Prompt:
Read through the material below and copy each line in which the word "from" occurs.

■ ■ ■ ■ ■ ■ ■

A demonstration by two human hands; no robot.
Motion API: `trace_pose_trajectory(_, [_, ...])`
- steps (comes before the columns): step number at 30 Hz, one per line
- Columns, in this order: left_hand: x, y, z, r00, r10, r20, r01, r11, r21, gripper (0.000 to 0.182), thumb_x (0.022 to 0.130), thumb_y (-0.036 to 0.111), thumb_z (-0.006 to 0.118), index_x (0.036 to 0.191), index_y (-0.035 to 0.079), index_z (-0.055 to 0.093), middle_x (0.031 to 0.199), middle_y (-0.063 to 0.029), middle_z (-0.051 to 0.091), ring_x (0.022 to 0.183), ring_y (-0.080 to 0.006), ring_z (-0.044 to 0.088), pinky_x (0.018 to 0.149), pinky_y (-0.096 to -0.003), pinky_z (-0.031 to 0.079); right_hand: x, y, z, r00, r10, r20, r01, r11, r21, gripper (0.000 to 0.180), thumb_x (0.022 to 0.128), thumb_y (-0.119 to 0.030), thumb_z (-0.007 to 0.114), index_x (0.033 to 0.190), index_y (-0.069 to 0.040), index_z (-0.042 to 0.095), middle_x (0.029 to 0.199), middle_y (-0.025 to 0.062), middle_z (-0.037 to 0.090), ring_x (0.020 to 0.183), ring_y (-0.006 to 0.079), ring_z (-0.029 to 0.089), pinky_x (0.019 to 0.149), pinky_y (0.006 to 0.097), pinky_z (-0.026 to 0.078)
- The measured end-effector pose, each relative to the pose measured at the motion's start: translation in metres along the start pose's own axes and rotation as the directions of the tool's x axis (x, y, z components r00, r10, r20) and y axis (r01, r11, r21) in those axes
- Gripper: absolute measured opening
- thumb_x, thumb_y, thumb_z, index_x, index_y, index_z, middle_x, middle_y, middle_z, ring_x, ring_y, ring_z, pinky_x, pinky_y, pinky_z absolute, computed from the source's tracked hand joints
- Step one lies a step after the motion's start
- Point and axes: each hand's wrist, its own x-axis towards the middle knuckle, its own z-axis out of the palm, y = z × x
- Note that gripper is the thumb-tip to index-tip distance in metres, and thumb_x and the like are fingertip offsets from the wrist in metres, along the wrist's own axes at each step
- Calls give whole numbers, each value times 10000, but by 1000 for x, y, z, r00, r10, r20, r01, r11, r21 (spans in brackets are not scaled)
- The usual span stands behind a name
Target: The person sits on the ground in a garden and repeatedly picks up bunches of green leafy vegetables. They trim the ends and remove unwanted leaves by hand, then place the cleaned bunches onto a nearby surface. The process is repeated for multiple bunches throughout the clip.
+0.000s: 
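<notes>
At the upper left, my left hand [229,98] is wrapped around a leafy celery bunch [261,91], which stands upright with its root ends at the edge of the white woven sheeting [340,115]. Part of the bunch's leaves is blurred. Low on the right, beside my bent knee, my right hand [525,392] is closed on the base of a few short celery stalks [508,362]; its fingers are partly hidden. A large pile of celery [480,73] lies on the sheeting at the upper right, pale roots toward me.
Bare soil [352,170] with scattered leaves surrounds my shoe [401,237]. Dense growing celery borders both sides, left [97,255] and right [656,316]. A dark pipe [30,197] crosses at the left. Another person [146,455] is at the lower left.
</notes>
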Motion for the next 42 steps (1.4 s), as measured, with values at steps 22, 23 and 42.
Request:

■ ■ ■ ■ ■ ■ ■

Expected output:
- thumb_x, thumb_y, thumb_z, index_x, index_y, index_z, middle_x, middle_y, middle_z, ring_x, ring_y, ring_z, pinky_x, pinky_y, pinky_z absolute, computed from the source's tracked hand joints
- Note that gripper is the thumb-tip to index-tip distance in metres, and thumb_x and the like are fingertip offsets from the wrist in metres, along the wrist's own axes at each step

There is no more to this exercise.